3. Existing Transport Protocols

This section provides a list of known IETF transport protocols and transport protocol frameworks. It does not make an assessment about whether specific implementations of protocols are fully compliant to current IETF specifications.

3.1. Transport Control Protocol (TCP)

TCP is an IETF Standards Track transport protocol. [RFC793] introduces TCP as follows: The Transmission Control Protocol (TCP) is intended for use as a highly reliable host-to-host protocol between hosts in packet- switched computer communication networks, and in interconnected systems of such networks. Since its introduction, TCP has become the default connection- oriented, stream-based transport protocol in the Internet. It is widely implemented by endpoints and widely used by common applications.

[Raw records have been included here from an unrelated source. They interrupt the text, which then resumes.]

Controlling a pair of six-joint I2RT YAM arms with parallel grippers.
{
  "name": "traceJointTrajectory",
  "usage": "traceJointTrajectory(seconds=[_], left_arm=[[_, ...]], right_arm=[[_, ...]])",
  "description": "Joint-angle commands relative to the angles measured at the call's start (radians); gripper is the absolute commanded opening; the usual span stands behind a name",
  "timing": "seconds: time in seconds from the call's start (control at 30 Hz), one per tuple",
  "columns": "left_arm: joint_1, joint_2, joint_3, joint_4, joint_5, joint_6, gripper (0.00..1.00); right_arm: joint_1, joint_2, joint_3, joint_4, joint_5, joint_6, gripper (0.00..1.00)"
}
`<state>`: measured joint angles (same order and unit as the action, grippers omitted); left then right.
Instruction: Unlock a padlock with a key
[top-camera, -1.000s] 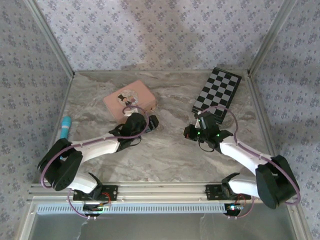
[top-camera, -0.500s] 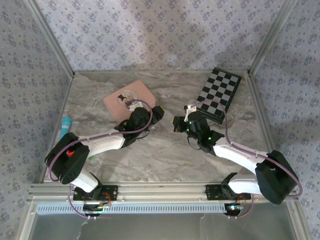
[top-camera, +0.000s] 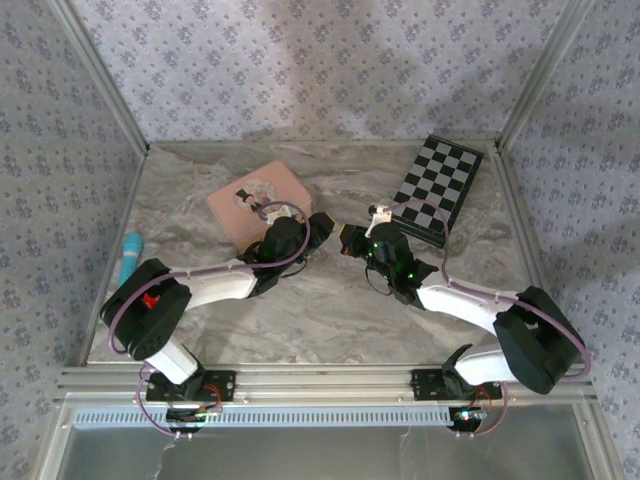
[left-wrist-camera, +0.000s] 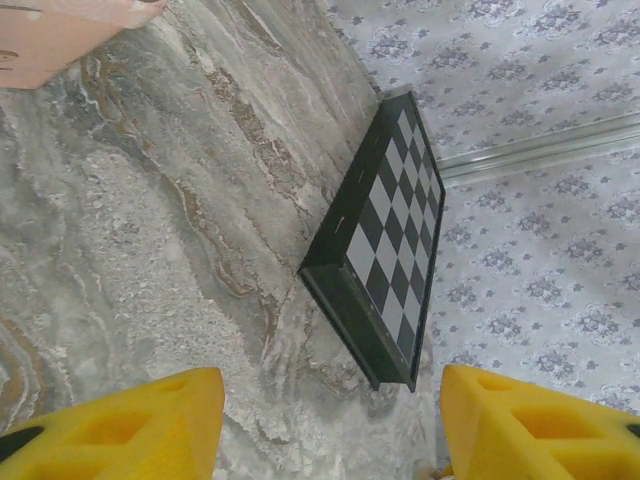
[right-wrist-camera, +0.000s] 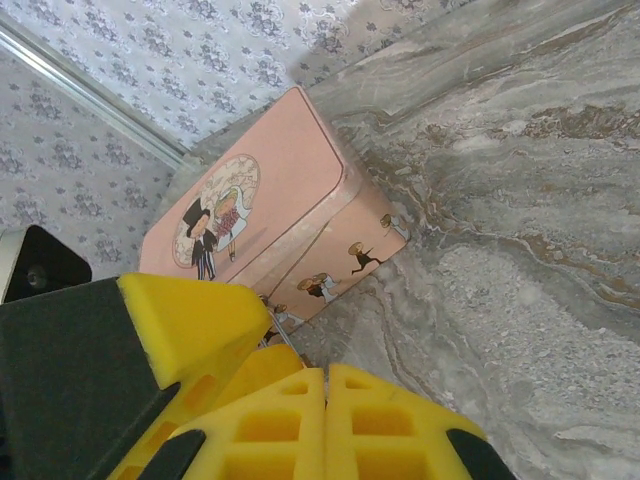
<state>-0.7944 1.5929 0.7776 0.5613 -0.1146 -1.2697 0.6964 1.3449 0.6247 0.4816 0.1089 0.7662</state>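
centre: left gripper (top-camera: 320, 224), right gripper (top-camera: 350, 240) nearly touching, tight
back left: box (top-camera: 262, 198) blocks
back right: chessboard (top-camera: 436, 190) blocks
left edge: blue tube (top-camera: 130, 255)
front: table (top-camera: 330, 320) bare, passable

We're pretty sure this is a robot lab test booth, not a home: floral wallpaper panels (top-camera: 300, 70) in aluminium framing (top-camera: 100, 75), a marble-look tabletop (top-camera: 330, 320), and a left arm (top-camera: 215, 285) and right arm (top-camera: 460, 297) bolted to a metal rail (top-camera: 320, 380).
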Motion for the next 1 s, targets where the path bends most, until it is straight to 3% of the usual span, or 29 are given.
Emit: traceJointTrajectory(seconds=[0.0, 0.33, 0.6, 0.77, 0.97], left_arm=[[-0.008, 0.027, 0.037, 0.076, 0.027, -0.047, 0.58], [-0.010, 0.047, 0.037, 0.106, 0.059, -0.084, 0.53], [0.009, 0.103, 0.019, 0.180, 0.092, -0.222, 0.86], [0.052, 0.197, 0.021, 0.332, 0.206, -0.417, 0.88], [0.058, 0.201, 0.055, 0.342, 0.235, -0.490, 0.88]], right_arm=[[-0.003, 0.019, -0.011, 0.063, -0.001, 0.049, 0.00], [-0.020, 0.068, -0.021, 0.130, -0.044, 0.096, 0.00], [-0.063, 0.069, -0.067, 0.207, -0.118, 0.153, 0.00], [-0.105, 0.070, -0.100, 0.308, -0.214, 0.116, 0.00], [-0.126, 0.113, -0.102, 0.410, -0.306, 0.082, 0.00]])
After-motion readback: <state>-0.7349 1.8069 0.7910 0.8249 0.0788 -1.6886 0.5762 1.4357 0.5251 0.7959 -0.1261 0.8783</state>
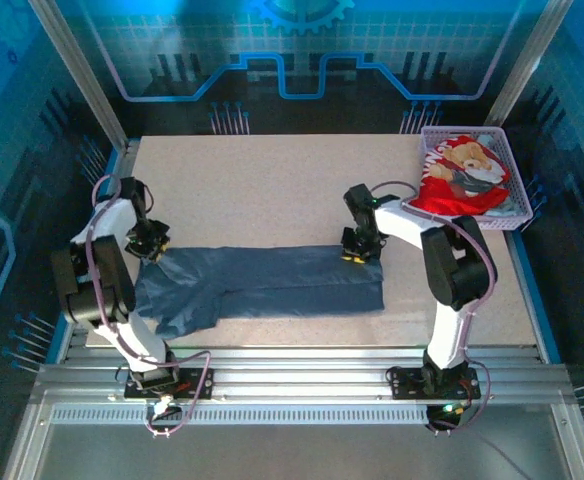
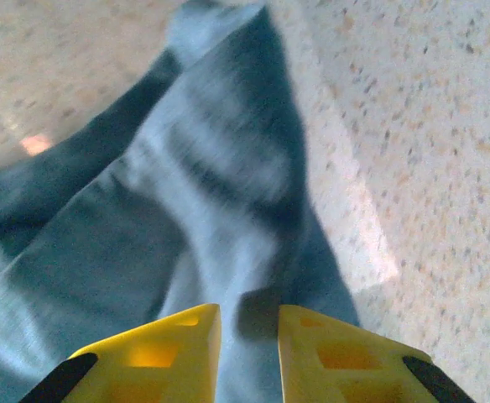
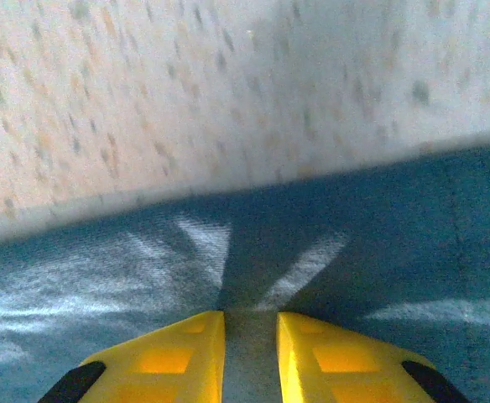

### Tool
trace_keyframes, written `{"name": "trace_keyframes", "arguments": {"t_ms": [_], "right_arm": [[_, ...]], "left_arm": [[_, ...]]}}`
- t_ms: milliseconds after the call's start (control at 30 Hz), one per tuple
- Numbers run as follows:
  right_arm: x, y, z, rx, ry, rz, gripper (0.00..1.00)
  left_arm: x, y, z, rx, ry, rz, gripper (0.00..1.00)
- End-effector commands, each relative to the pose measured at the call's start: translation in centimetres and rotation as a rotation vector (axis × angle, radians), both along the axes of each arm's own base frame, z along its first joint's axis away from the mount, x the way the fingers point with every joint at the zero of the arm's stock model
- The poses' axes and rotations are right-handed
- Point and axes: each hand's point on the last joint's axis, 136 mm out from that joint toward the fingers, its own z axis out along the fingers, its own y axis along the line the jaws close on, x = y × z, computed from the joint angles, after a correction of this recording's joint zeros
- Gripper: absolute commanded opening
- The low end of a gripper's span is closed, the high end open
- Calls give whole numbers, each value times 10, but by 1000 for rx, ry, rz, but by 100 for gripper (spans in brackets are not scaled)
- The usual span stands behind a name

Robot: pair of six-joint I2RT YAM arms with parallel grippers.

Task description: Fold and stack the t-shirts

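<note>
The slate-blue t-shirt (image 1: 272, 285) lies spread flat across the near part of the table, a sleeve hanging toward the front left. My left gripper (image 1: 152, 243) is at its far left corner. In the left wrist view a raised ridge of the blue cloth (image 2: 211, 193) runs between the yellow fingers of that gripper (image 2: 249, 315), which are closed on it. My right gripper (image 1: 360, 255) is at the shirt's far right corner. There the cloth (image 3: 354, 252) creases in rays from where the right gripper (image 3: 251, 317) pinches it. The red teddy-bear t-shirt (image 1: 462, 180) lies crumpled in the basket.
The lilac mesh basket (image 1: 504, 150) stands at the far right corner of the speckled table (image 1: 272, 180). Bare tabletop stretches behind the blue shirt. Metal rails run along the near edge by the arm bases.
</note>
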Motion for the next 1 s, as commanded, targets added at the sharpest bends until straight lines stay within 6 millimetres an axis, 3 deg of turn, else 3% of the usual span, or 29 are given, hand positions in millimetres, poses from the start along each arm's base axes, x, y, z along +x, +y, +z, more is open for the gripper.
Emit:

3.1.1. Protocol Description

TCP is a connection-oriented protocol that provides a three-way handshake to allow a client and server to set up a connection and negotiate features and provides mechanisms for orderly completion and immediate teardown of a connection [RFC793] [TCP-SPEC]. TCP is defined by a family of RFCs (see [RFC7414]). TCP provides multiplexing to multiple sockets on each host using port numbers. A similar approach is adopted by other IETF-defined transports. An active TCP session is identified by its four-tuple of local and remote IP addresses and local and remote port numbers. The destination port during connection setup is often used to indicate the requested service.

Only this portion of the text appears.